● Prompt: In the material below, find the line that contains "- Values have" and the line that contains "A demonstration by", then write out exactly those two lines and everything between them.
- - - -
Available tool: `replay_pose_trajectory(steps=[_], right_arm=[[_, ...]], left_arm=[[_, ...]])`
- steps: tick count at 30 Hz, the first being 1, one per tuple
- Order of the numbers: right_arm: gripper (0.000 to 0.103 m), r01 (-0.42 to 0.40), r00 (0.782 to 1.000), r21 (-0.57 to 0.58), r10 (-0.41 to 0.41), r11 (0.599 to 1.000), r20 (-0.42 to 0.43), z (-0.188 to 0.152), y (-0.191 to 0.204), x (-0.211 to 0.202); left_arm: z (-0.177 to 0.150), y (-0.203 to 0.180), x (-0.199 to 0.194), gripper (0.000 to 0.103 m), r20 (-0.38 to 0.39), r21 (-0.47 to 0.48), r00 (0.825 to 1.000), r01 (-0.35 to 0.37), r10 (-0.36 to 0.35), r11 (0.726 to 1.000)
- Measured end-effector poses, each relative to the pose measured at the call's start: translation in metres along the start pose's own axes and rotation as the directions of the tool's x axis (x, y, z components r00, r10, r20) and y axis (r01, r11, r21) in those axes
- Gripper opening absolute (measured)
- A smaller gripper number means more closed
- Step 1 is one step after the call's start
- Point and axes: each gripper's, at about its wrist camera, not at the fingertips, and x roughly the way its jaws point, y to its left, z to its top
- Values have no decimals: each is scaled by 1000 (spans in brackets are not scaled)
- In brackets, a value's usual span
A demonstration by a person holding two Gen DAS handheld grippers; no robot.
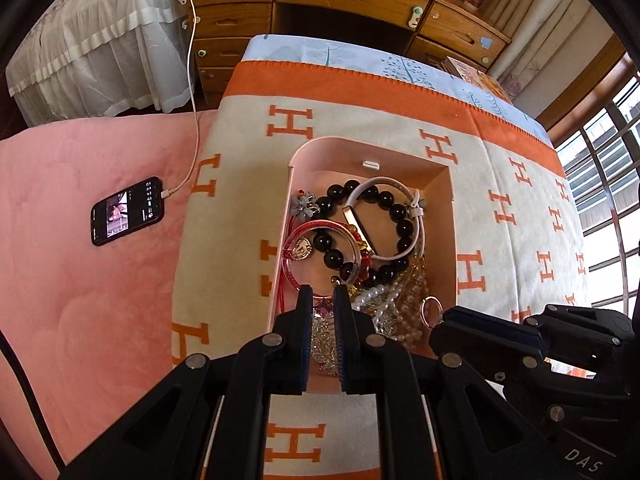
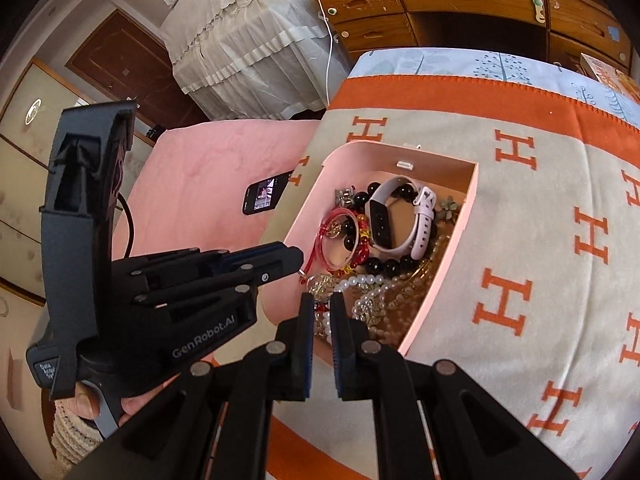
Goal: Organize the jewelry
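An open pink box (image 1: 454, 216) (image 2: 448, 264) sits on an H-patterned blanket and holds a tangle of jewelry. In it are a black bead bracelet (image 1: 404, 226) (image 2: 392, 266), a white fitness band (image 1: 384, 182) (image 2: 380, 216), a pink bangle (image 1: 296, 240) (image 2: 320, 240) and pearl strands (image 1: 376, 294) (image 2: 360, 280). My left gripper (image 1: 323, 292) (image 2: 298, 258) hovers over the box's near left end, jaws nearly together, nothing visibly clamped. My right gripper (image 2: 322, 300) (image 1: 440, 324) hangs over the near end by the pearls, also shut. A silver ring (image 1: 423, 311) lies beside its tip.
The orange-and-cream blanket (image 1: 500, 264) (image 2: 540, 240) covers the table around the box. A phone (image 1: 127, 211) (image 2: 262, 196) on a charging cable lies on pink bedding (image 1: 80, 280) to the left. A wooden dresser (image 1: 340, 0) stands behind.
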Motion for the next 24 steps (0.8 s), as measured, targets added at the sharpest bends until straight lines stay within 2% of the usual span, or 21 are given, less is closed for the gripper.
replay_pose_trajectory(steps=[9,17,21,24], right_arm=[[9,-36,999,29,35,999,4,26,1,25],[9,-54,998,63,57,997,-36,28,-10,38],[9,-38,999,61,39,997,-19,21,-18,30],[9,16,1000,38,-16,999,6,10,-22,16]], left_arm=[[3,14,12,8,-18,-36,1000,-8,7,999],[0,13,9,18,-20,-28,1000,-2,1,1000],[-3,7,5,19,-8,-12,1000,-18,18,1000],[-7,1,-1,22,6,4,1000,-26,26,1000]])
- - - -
● The answer:
- Values have no decimals: each is scaled by 1000 (spans in brackets are not scaled)
- In brackets, a value's usual span
A demonstration by a person holding two Gen DAS handheld grippers; no robot.

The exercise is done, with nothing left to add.